Ethics for powerful algorithms (1 of 4)

COMPAS has been in the news a lot lately. It’s a proprietary algorithm widely used by judges and parole officers to set bail, adjust sentences, and determine terms for parole. If you are arrested in the U.S. today, COMPAS or an algorithm like it will likely influence if, when and how you walk free.

The idea of algorithms sitting in judgement on human prisoners is unsettling, to say the least. We’re not yet used to machines exercising that kind of power. So it’s no surprise that COMPAS landed on the front page when ProPublica published a detailed investigative article with the tagline, “There’s software used across the country to predict future criminals. And it’s biased against blacks.”
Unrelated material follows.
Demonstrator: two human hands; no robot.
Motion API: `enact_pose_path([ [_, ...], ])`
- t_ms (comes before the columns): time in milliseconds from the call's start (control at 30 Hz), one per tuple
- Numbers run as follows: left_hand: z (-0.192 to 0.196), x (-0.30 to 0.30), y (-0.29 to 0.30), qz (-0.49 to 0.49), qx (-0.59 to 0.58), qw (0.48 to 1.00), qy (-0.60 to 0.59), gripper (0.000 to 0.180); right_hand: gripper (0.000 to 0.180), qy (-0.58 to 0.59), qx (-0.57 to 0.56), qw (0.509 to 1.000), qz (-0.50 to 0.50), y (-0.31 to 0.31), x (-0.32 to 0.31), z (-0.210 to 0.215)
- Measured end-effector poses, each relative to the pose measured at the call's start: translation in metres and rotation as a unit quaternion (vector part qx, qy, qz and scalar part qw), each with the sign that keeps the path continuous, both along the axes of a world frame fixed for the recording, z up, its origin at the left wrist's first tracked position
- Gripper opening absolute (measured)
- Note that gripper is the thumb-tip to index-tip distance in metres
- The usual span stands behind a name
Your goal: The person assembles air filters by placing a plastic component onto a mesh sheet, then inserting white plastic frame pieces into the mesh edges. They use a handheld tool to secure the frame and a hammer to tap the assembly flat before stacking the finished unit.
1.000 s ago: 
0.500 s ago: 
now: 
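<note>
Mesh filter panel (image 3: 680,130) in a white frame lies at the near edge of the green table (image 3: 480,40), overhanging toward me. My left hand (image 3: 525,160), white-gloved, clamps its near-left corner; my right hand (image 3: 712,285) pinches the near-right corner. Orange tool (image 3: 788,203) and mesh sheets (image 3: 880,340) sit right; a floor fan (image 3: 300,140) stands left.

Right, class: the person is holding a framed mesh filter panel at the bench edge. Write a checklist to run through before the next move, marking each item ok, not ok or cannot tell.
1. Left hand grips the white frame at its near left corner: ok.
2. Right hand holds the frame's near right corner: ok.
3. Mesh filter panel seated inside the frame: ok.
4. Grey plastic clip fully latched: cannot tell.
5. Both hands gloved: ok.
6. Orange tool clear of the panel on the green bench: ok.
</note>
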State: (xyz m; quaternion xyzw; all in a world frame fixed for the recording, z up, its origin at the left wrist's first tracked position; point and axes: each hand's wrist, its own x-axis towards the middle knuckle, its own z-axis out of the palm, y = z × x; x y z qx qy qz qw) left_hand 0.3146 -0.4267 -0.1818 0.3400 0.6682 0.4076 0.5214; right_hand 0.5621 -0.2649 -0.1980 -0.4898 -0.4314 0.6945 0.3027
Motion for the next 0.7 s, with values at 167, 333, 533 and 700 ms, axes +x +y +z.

I’m a professional data scientist — I build algorithms and data systems for a living. This series is an inside look at the ethics of powerful algorithms. Here’s the roadmap:

  1. Part one is a re-examination of ProPublica’s analysis, because COMPAS isn’t biased — at least, not in the way they make out.
  2. Part two is a crash course on the values at stake in the design of predictive algorithms, taking COMPAS as a case study.
  3. Part three is a handbook for navigating tradeoffs between values when using predictive modeling and criminal justice.
  4. Part four takes a wider look at the increasing influence that algorithms have in our society, and a playbook for ensuring that they make our world better, not just more efficient.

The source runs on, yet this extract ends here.